More importantly, I take inspiration from the amazing patients that I meet through my role. I’m also hugely impressed by what I see of the commitment and technical skills of nurses and staff. I have never before encountered such a highly skilled, technologically complex and caring environment, and one which is currently very pressured. I’m impressed by the hospital management, and its dedication to ensuring that CUH remains one of the leading biomedical campuses in Western Europe.

As volunteers we try our best to support patients – we of course can’t undertake any staff roles. We offer something different – ‘a hint of home’, a reminder of the world outside that the patients are so keen to get back to. There are a number of volunteer roles; ward volunteers, marshals, those who guide patients and visitors on arrival or do patient surveys, and others who manage the wheelchairs around the hospital.

We are well supported by the CUH voluntary services team. I’m a member of the CUH Arts Committee which supports the use of expressive arts of all kinds to help humanise the hospital environment for patients, visitors and staff. It has input to the design of two of CUH’s priority projects – the new Children’s Hospital, which will be a very child-friendly and colourful building, and to the new Cancer hospital.

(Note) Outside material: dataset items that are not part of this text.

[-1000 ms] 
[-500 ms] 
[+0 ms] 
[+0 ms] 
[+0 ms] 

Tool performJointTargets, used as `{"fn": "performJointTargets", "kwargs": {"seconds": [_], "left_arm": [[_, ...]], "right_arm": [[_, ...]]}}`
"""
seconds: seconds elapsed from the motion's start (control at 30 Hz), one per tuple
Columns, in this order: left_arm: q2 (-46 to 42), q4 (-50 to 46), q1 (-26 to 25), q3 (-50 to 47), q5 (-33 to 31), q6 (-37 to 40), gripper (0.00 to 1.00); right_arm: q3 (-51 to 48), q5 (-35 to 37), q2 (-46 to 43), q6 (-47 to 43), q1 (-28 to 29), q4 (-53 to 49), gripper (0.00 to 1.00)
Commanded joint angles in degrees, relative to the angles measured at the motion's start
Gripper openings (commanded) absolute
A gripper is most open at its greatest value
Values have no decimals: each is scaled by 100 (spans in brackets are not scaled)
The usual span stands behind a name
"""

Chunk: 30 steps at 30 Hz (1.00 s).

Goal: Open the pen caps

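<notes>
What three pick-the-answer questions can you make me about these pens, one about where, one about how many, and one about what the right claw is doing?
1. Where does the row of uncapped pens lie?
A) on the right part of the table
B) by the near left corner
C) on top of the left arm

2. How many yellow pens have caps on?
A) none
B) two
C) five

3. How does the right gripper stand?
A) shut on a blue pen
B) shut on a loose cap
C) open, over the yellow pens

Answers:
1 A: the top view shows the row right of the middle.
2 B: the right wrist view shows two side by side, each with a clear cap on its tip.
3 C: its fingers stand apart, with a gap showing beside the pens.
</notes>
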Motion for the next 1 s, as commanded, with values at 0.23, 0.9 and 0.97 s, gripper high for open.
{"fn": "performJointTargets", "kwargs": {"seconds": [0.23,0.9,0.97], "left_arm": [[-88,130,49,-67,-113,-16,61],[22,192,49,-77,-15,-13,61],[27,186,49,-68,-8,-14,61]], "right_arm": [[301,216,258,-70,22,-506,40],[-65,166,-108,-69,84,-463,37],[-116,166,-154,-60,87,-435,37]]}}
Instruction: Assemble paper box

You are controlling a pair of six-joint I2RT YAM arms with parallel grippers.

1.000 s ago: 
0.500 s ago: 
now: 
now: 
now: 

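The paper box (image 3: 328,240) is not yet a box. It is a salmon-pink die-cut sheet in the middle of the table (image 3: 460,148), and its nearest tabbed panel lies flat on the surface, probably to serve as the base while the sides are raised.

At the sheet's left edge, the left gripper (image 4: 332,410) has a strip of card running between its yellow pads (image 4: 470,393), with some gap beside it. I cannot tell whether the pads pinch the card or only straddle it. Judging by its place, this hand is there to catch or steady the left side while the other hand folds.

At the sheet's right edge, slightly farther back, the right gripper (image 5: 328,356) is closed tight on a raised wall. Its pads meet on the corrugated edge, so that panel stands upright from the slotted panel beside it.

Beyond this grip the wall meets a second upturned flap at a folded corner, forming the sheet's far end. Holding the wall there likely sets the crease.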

CUH is a centre for excellence locally, regionally and internationally. It provides acute care, acts as a major research centre and as a leading teaching hospital. It’s quite simply the best. As volunteers we get the chance to play a tiny role in the way this magnificent hospital cares for patients, something as an Arts graduate I would not have expected. Volunteering for CUH is hugely worthwhile and I would unreservedly recommend it.